▶ [EXERCISE AIM]
When you reach the line with "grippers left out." in the data below, begin printing lines exactly, and stop once the line with "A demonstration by" has been printed.

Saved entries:

*** Begin section ***

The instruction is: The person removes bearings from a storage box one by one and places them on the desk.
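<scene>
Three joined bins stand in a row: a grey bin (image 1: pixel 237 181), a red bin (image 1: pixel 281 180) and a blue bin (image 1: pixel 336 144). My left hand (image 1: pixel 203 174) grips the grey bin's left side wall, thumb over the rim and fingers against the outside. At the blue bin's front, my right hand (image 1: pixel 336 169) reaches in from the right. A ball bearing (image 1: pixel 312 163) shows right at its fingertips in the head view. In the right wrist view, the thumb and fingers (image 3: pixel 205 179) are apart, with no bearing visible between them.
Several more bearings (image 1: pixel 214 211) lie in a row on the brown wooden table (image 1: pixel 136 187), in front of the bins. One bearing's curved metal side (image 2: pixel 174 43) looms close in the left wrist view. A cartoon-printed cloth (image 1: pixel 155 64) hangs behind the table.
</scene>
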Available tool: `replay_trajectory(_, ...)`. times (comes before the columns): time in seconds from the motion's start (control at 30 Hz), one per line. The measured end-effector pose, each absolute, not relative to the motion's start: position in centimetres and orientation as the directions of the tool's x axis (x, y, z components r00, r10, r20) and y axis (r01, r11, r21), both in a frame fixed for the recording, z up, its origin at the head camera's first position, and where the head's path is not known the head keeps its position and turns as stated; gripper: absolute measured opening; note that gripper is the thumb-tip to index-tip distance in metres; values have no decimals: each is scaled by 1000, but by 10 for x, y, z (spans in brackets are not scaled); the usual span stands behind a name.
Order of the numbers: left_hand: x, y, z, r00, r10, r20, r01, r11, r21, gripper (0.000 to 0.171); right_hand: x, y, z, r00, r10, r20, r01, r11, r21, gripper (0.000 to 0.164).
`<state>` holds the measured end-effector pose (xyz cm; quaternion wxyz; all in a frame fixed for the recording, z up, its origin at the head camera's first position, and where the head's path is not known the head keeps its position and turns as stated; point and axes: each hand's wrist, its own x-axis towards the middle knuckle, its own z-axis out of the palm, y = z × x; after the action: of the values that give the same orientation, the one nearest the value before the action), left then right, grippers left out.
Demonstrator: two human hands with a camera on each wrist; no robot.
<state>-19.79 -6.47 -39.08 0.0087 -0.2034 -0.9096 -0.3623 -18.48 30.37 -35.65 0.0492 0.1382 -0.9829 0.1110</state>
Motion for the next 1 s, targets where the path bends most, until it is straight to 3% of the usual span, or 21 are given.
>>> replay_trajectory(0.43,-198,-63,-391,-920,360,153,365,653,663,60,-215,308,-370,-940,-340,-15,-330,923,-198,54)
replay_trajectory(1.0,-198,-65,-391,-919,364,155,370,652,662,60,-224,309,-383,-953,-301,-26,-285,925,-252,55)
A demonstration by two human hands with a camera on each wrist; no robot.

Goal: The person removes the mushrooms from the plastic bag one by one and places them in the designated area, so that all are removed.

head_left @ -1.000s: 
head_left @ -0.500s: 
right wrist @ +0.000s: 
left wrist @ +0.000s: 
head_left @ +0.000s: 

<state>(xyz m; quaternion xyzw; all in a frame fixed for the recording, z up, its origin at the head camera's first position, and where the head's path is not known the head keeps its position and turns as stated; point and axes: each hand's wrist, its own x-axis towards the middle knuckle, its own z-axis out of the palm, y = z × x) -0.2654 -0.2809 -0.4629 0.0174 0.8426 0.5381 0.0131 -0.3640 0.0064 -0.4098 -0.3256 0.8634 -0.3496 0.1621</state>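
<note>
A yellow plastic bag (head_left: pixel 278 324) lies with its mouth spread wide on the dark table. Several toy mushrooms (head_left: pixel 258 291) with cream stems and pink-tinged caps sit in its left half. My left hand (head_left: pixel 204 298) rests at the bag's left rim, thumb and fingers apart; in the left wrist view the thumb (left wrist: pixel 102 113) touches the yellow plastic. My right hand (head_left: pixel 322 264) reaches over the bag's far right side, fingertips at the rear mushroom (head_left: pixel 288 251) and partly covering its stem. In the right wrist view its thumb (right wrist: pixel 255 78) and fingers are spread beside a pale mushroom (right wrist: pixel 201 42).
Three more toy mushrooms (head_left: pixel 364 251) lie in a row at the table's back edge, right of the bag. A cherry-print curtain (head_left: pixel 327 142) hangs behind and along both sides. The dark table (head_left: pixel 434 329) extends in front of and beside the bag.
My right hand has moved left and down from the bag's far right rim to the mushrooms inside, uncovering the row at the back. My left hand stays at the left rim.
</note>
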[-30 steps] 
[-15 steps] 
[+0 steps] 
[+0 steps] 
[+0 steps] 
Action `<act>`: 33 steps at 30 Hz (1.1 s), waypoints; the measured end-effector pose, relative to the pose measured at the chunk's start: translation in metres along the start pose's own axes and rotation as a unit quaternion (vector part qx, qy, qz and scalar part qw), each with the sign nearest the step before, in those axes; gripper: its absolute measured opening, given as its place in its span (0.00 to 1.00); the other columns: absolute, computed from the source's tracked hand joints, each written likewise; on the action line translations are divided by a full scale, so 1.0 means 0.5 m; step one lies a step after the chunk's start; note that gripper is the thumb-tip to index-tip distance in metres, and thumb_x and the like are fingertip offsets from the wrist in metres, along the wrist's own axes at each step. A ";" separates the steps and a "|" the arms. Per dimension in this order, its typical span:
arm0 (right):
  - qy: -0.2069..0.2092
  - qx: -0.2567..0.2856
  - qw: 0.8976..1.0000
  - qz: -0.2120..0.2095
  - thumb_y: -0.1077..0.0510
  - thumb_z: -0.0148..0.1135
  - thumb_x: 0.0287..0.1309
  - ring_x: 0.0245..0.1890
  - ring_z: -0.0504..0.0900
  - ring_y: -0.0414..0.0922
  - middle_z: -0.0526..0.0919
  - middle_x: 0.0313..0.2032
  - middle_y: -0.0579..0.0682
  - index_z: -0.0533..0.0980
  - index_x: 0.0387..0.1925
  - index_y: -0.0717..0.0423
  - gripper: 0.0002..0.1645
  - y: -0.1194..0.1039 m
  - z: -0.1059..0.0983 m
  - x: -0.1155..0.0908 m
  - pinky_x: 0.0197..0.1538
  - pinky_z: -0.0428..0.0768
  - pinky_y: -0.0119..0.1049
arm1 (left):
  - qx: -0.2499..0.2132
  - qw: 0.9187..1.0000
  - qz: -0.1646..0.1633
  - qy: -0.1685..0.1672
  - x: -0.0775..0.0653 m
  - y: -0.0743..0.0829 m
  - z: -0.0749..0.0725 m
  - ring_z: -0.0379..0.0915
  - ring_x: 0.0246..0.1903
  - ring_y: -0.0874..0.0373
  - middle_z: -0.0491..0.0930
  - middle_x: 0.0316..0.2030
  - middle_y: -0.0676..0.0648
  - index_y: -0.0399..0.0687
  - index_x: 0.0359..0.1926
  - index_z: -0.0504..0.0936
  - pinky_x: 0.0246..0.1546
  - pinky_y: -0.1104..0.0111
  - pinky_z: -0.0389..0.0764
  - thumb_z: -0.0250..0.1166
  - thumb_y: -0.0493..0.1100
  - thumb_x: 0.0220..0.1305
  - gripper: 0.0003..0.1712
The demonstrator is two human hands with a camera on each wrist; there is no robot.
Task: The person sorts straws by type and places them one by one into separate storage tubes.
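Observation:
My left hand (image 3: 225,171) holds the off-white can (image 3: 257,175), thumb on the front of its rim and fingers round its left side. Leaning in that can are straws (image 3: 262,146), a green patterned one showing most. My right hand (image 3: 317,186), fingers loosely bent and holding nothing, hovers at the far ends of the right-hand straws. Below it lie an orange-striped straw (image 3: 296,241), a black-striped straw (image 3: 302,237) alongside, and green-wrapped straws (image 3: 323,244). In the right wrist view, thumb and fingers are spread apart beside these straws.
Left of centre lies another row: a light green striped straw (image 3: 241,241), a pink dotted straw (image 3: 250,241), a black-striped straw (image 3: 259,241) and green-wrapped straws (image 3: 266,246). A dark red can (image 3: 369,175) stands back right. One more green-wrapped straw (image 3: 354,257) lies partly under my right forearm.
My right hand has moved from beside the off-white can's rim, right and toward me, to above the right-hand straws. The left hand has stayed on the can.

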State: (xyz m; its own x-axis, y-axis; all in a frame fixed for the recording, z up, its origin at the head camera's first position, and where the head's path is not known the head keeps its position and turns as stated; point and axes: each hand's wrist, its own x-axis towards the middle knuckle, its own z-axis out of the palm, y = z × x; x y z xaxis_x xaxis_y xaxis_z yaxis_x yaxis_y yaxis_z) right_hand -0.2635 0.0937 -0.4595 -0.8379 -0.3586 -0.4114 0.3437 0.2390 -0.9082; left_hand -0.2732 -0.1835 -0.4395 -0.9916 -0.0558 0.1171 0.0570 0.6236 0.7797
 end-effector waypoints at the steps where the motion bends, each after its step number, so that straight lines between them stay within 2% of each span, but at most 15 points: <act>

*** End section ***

▶ [RESPONSE TO THIS EXERCISE]
`<state>` holds the measured end-effector pose (xyz cm; quaternion wxyz; all in a frame fixed for the recording, z up, its origin at the head camera's first position, and where the head's path is not known the head keeps its position and turns as stated; point and axes: each hand's wrist, its own x-axis towards the middle knuckle, its own z-axis out of the palm, y = z × x; after the action: of the values that give the same orientation, the one nearest the value before the action), left then right, grippers left out.
Demonstrator: two human hands with a camera on each wrist; no robot.
<state>-19.79 -6.47 -39.08 0.0087 -0.2034 -0.9096 -0.3623 -18.48 30.37 -35.65 0.0492 0.1382 -0.9829 0.1110</state>
Motion for the next 1 s, targets where the path bends most, until it is straight to 3% of the usual span, or 21 are given.
>>> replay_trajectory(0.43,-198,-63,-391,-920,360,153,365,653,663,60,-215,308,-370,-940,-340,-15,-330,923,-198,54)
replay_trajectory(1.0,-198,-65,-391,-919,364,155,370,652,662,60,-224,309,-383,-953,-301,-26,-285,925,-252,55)
A demonstration by two human hands with a camera on each wrist; no robot.

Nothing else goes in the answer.